Had dinner last night with my friend Calin at the Spanish restaurant Nada Mas that replaced the old Byblos on Nicolae Golescu street, just behind Ateneul Roman and enjoyed again a very nice chicken paella. I have not tried yet the paella made by La Tienda on Tunari street but, so far, Nad Mas paella seems to be the best in town. Will go and try the one at La Tienda and come back with final conclusions later on.

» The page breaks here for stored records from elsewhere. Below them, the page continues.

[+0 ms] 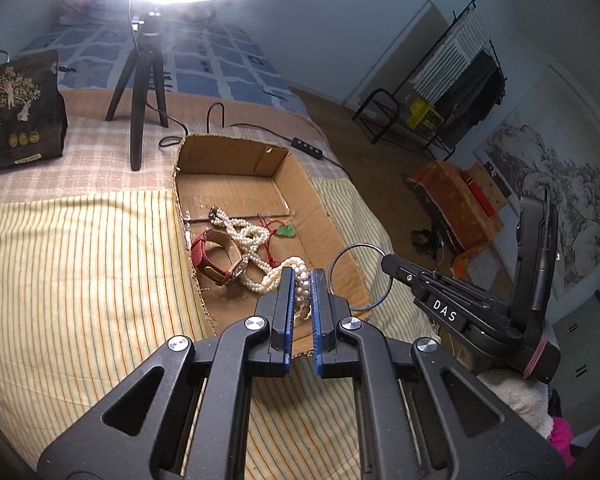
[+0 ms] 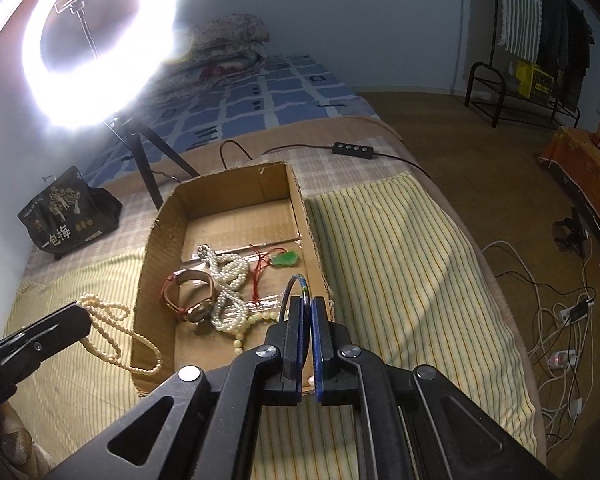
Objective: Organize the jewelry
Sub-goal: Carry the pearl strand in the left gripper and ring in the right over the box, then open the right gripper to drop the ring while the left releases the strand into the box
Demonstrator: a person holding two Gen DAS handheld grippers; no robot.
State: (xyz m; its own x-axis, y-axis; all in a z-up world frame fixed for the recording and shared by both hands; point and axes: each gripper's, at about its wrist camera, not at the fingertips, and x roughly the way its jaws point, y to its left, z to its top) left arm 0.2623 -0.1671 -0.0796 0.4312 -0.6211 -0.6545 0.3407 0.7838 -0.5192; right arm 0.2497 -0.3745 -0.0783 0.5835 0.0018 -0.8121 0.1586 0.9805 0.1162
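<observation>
Pinching cream bead strand [image 1: 300, 280], left gripper [image 1: 302, 276]; right gripper [image 2: 307, 304] pinching bangle [image 2: 296, 284] over cardboard box [image 2: 156, 248]

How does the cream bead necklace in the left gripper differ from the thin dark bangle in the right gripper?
The cream bead necklace is a limp strand, drooping in loops; the thin dark bangle is a rigid hoop keeping its round shape. The necklace hangs over the striped cloth beside the cardboard box; the bangle is held above the box's right wall. Both are clamped: left gripper, right gripper.
</observation>
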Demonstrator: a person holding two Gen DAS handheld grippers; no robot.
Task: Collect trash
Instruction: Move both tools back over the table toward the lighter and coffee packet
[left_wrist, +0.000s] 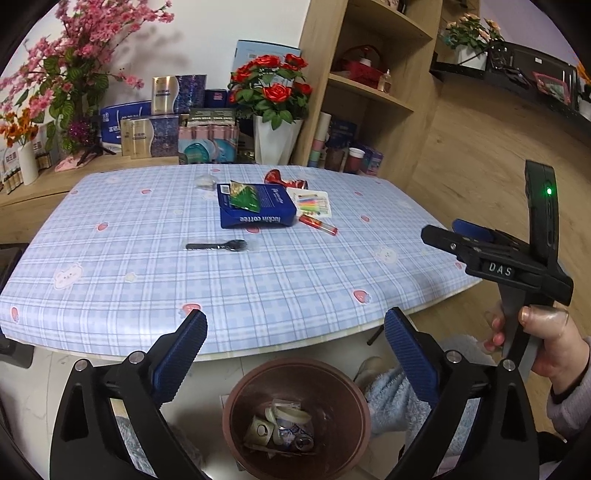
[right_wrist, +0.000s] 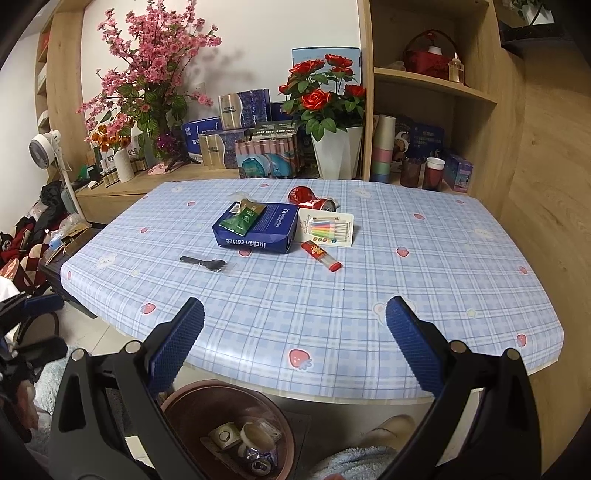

I also found out that the guys from the Bonne Bouche restaurant from the Old Center bought the old Bistro Ateneu location and they will open both a wine shop and a wine bar at the beginning of December. So there will be two wine shops and two wine bars on Episcopiei street where, for the time being, there is only a Le Manoir shop. This is a welcoming initiative as both the consumers and the wine shops will benefit from being in the same area.
As we had dinner at a Spanish restaurant, I brought a Spanish wine from Priorat that was bought about 3-4 years ago from a wine shop in Austria, and was stored in my cellar ever since. Looking back at the price I paid back then (approx 40 Eur) I have the regret of over paying for it. The wine was paired both with Spanish charcuterie – that was not a happy match as it brought the alcohol on the surface, and also with a chicken paella which was a better combo.
2006 Clos Galena Priorat
This wine suffers from the disease that affected most of the Priorat wines at a certain point: excessive oak treatment. The oaky aromas were pretty strong during the first 1 h. It has a dark red, garnet color. The nose is developed, with good intensity, but the dominating aromas on the first hour are the ones given by the oak blended with ripe blue and black fruit, spices and a warmness that sometimes can be felt in Grenache based blends. After 1 h the oak steps on the background and leaves room for fresher aromas with hints of fennel, roasted herbs and anise seeds. Full bodied, to the border of having too much extraction but still managing to remain on the floating level, with smooth texture, ripe, balanced, showing sweet fruity flavors on the palate and a medium finish with a firm tannic grip. The wine feels nice in the mouth, but there is a certain dryness on the finish that spoils the overall harmony. This is a ripe, forward wine, made in a modern style, but unfortunately lacking any particular personality. 14.5% (87-88/100)
Clos Galena is usually a blend of Grenache (40%), Carignan (20%), Syrah (20%) and Cabernet Sauvignon (20%) aged between 12 and 15 months in French and American oak barrels.